In these territories, land degradation does not occur suddenly, but as a succession of events that repeat over decades, forming cycles of loss of fertility, income, and social stability.
Desertification involves, simultaneously, physical, biological, and social processes. The removal of vegetation cover, intensive land use, and aggressive agricultural practices expose the land to wind and water action, favoring erosion, siltation, and surface sealing, with effects that extend beyond rural areas.
Concept of Desertification and the Extent of the Problem in Northeast Brazil
Under the United Nations Convention to Combat Desertification, desertification results from both climate variations and human activities. In Northeast Brazil, this framework recognizes regions where degradation exceeds common erosion processes and structurally compromises the productive capacity of the soil.

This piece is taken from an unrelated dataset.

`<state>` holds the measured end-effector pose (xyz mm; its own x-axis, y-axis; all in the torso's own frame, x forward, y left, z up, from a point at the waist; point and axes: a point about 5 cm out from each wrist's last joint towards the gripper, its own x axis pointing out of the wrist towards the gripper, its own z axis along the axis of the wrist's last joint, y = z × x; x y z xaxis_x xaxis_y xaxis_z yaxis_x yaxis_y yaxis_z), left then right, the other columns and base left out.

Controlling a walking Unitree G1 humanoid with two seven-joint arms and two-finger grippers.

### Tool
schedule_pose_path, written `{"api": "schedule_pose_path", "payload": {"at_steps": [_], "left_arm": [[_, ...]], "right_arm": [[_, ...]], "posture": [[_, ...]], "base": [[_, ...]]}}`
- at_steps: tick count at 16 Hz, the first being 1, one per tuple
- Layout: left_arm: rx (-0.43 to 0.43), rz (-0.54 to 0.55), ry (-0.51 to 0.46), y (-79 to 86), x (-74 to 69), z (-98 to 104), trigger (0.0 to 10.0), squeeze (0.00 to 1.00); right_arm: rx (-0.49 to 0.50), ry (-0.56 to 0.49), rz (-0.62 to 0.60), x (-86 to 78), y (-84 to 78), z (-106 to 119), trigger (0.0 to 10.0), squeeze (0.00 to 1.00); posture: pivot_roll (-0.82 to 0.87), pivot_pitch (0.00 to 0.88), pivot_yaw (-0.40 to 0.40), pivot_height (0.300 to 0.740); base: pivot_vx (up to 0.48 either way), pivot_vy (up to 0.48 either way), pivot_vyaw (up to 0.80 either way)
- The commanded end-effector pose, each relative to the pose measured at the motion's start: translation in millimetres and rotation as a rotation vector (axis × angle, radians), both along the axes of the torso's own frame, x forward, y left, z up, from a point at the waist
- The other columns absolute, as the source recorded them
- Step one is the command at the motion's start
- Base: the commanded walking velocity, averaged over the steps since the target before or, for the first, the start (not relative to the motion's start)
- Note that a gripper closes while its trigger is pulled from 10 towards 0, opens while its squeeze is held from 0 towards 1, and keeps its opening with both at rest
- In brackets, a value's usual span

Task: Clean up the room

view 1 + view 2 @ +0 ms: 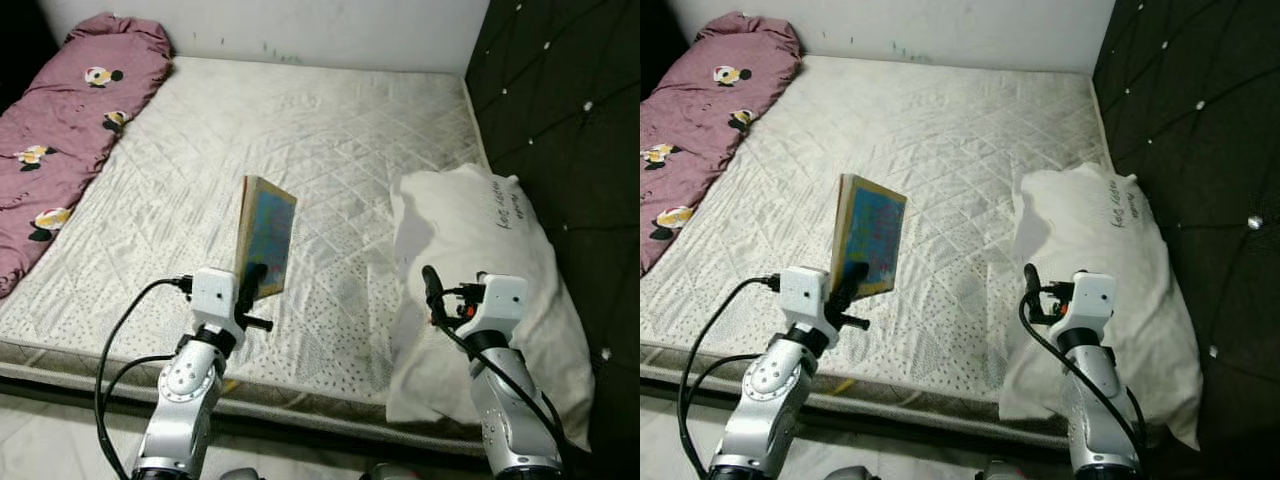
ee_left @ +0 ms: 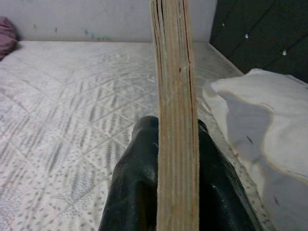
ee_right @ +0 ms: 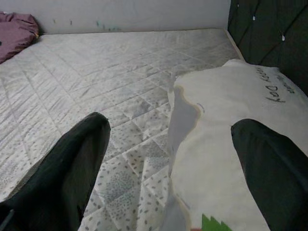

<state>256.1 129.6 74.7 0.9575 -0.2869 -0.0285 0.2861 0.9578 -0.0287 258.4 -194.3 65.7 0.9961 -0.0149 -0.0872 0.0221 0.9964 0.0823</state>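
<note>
Holding a book [image 1: 267, 236] upright above the near part of the mattress [image 1: 330, 130], the left gripper [image 1: 251, 283] has its 2 black fingers [image 2: 134, 192] pressed against the lower covers, 1 on each side. The book stands on edge, its colourful blue-green cover facing the robot's right and its worn page edges facing the wrist camera. It is lifted clear of the quilted white mattress.

Off to the right, the right gripper [image 3: 168, 168] hovers at the near edge of the white pillow [image 1: 480, 260], with its 2 fingers [image 3: 67, 163] spread wide and nothing between them. 1 finger sits over the mattress and the other over the pillow. The pillow lies along the right side of the mattress against the dark padded headboard [image 1: 570, 110], with some dark handwriting on its far end.

A pink blanket [image 1: 70, 120] with a flower pattern is bundled along the left side of the mattress, well apart from the book.
</note>
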Motion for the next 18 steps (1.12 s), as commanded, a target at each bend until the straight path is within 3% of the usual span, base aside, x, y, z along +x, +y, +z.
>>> {"api": "schedule_pose_path", "payload": {"at_steps": [1,6,15,18], "left_arm": [[-0.006,-0.004,-0.038,-1.4,2.3,8,10.0,0.00],[-0.005,-0.004,-0.038,-1.2,2.6,7,10.0,0.00],[-0.014,0.052,-0.011,2.4,1.8,3,10.0,0.00],[0.036,0.123,0.005,10.7,2.7,-4,10.0,0.00]], "right_arm": [[0.003,-0.001,0.006,-0.2,1.4,0,10.0,0.00],[0.004,0.001,0.007,0.5,1.4,0,10.0,0.00],[0.001,0.005,0.010,-0.8,1.2,-1,10.0,0.00],[-0.001,0.005,0.010,-0.7,0.7,-1,10.0,0.00]], "posture": [[-0.06,0.069,0.024,0.740],[-0.06,0.067,0.024,0.740],[-0.06,0.071,0.021,0.740],[-0.06,0.075,0.014,0.740]], "base": [[0.277,0.000,0.00],[0.275,0.000,-0.54],[0.030,0.000,0.00],[0.000,0.000,0.00]]}}
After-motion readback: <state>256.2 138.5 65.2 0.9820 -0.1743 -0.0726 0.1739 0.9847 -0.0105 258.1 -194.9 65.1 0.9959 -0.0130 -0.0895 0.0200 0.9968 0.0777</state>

The areas susceptible to desertification in Brazil total more than 1.34 million km², involving 1,488 municipalities. This is a territory where knowledge about the extent and intensity of degrading processes is still considered insufficient, requiring constant updates and continuous monitoring.
According to the Ministry of Environment and Climate Change, the most advanced processes are concentrated in the so-called desertification nuclei, such as Seridó, Cariris Velhos, Inhamuns, Gilbués, Central Sertão of Pernambuco, and São Francisco Sertão. In these areas, large patches of bare soil and signs of erosion are recurrent.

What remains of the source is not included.